1. What’s moving the stock
Liberty Media Corporation’s Series A Liberty Formula One tracking stock (FWONA) is up about 3% as investors respond to a recent positive shift in analyst tone. A new coverage initiation on March 30, 2026 assigned a Market Outperform rating and a $100 price target, arguing that recent concerns are largely priced in and that Formula 1 still has multiple levers to expand revenue beyond race promotion, including sponsorship, licensing and hospitality. (investing.com)
2. The bull case investors are buying today
The initiation highlighted continued monetization potential, pointing to Formula 1’s audience expansion efforts (content and experiences) and the strategic upside of a new U.S. media-rights arrangement with Apple that could broaden reach through Apple’s ecosystem.
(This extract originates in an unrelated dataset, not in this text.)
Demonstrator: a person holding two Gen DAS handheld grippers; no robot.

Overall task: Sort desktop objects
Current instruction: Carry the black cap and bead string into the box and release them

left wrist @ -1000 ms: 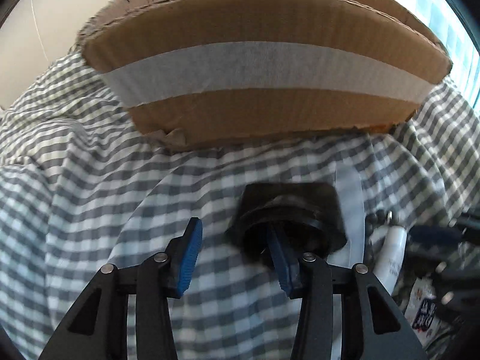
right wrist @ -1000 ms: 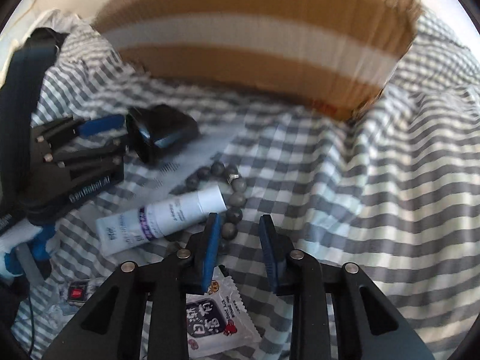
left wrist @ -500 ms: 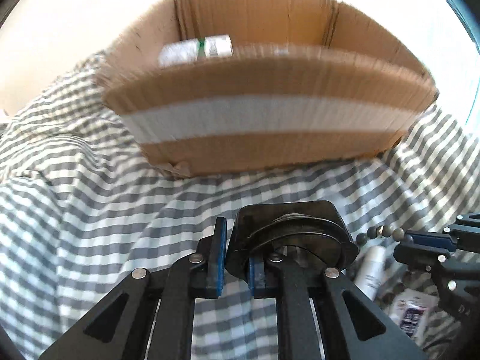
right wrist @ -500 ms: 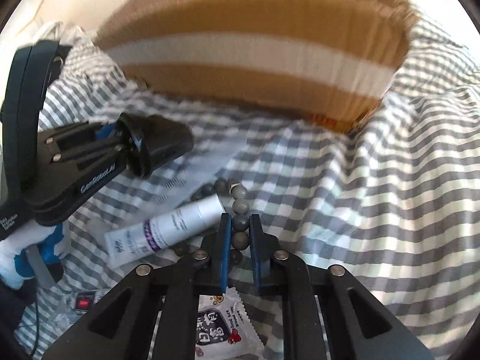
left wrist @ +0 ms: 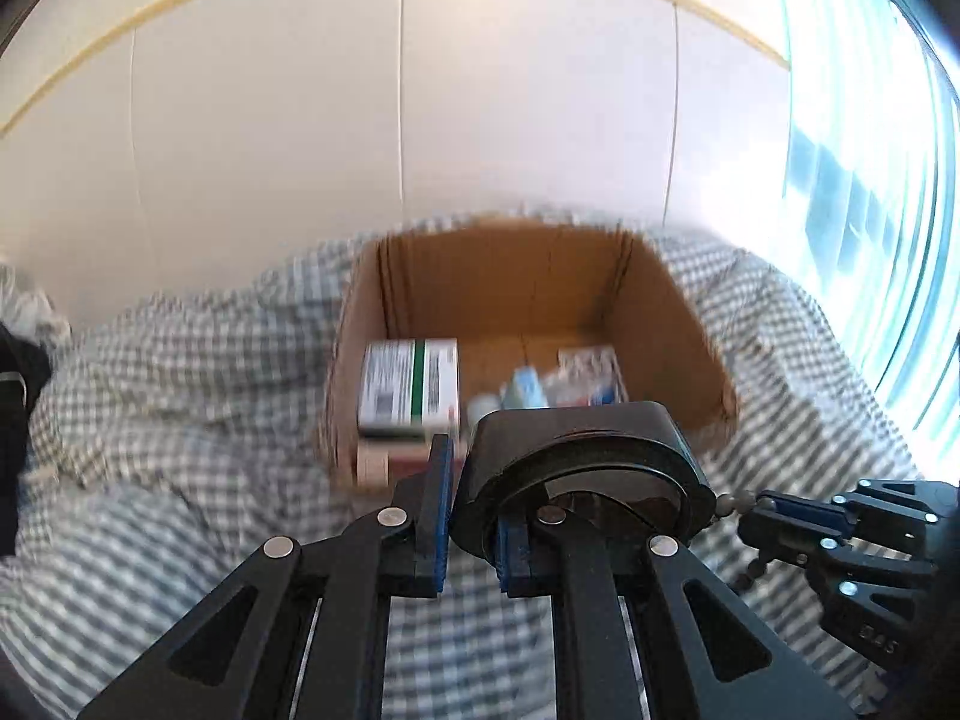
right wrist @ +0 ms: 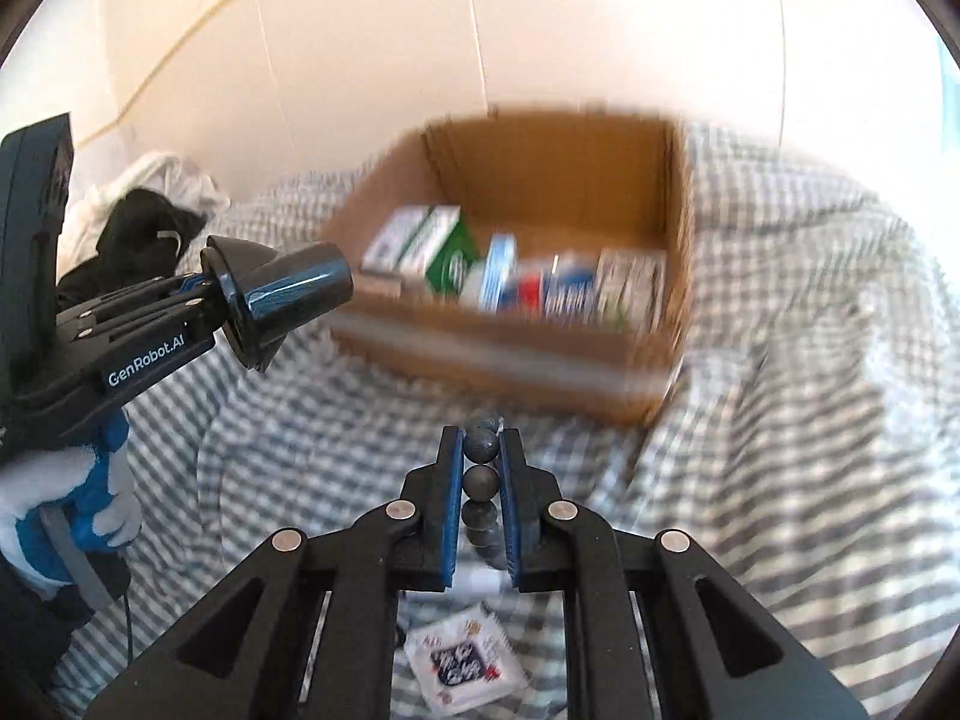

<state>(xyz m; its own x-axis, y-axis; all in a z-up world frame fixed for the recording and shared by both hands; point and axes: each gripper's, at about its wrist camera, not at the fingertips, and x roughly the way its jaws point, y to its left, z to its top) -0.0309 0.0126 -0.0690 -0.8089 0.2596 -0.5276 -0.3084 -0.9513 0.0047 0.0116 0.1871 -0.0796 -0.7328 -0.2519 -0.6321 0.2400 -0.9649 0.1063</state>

The framing is that distribution and engagement improvements can translate into better pricing power across media rights and commercial categories over time. (investing.com)
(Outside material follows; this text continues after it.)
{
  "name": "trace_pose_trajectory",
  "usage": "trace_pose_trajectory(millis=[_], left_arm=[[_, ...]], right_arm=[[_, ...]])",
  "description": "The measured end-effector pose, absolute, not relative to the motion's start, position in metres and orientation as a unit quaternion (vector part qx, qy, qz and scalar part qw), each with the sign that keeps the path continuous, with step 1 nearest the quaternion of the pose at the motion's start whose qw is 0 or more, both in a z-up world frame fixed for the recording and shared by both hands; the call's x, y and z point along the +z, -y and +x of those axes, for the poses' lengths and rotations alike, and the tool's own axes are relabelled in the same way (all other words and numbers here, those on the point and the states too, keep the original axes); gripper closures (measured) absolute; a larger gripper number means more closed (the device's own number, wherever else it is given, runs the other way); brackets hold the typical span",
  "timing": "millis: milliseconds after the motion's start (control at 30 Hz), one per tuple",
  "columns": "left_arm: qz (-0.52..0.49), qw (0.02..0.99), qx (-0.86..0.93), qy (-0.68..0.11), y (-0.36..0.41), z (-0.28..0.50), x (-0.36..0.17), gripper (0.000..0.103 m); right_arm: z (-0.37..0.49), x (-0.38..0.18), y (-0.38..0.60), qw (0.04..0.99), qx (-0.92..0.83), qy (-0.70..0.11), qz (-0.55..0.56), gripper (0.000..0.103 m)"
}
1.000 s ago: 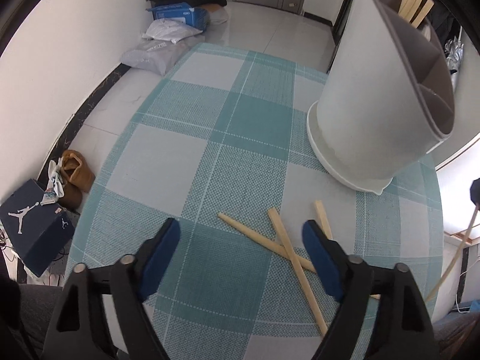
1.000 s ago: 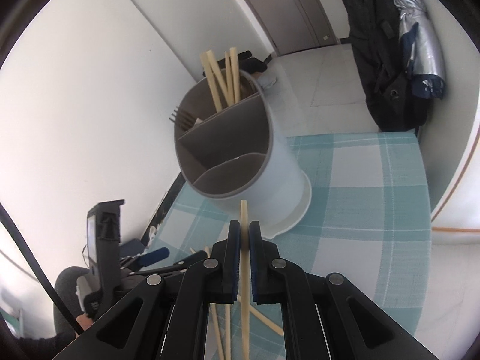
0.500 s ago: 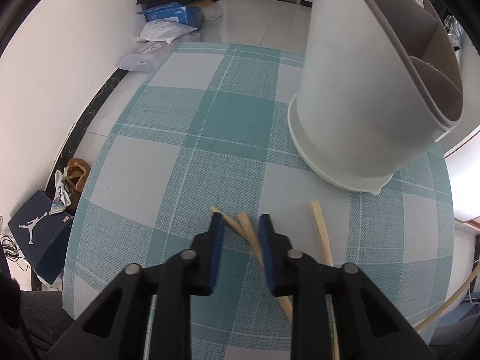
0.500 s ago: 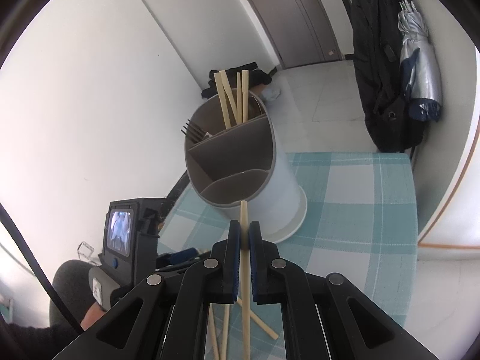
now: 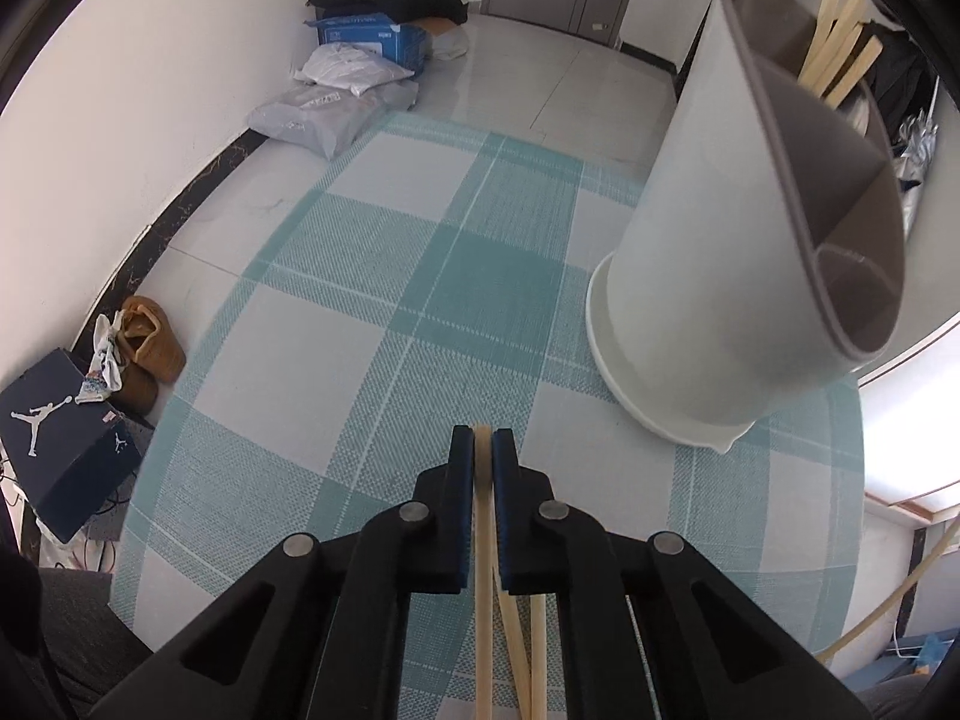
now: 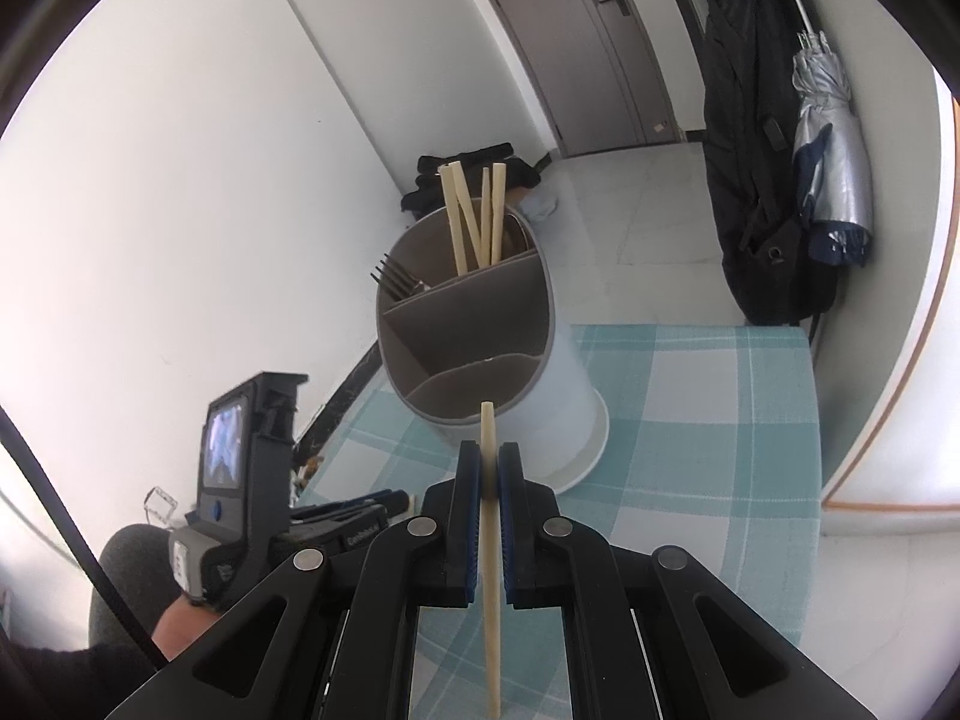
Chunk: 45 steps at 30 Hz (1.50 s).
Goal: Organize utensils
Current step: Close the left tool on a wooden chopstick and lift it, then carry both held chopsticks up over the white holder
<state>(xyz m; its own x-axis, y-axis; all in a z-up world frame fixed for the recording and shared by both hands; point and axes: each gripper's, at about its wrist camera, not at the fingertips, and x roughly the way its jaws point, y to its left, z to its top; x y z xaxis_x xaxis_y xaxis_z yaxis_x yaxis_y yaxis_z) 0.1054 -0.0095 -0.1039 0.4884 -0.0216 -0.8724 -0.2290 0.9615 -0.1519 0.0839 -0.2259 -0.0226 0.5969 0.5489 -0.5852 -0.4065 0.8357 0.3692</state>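
Jaws of the left gripper point(image 5: 483, 438) have just been closing and now press on a chopstick point(image 5: 482, 540) lying on the checked cloth point(image 5: 420, 276), beside two more sticks point(image 5: 528, 648). The right gripper point(image 6: 490, 456) is clamped on another chopstick point(image 6: 491, 570), raised before the divided holder point(image 6: 468, 336). Only the right view shows the fork point(image 6: 396, 279) in it.
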Motion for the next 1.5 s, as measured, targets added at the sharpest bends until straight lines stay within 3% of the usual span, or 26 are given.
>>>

3. Risks still in focus (and why the market may be looking past them)
The stock has been pressured by operational disruption concerns, including the cancellation of key Middle East races that are expected to reduce annual profitability; one estimate flagged about a $70 million hit to adjusted OIBDA tied to the cancellations. With FWONA having already pulled back earlier in 2026, today’s rebound suggests investors are shifting from near-term event risk toward a longer-duration thesis on global fan-growth and monetization. (investing.com)
4. Other notable tape items
A separate point on traders’ radar is an insider Form 4-related disclosure dated March 30, 2026: John C. Malone wrote over-the-counter put options referencing an aggregate 250,000 shares at a $71.7531 strike, receiving about $1.284 million in premium, with expirations spread across March 29–31, 2027. While this is not a direct open-market buy, the structure can be interpreted as willingness to potentially own shares near that level, adding to the mix of catalysts being discussed around the name. (stocktitan.net)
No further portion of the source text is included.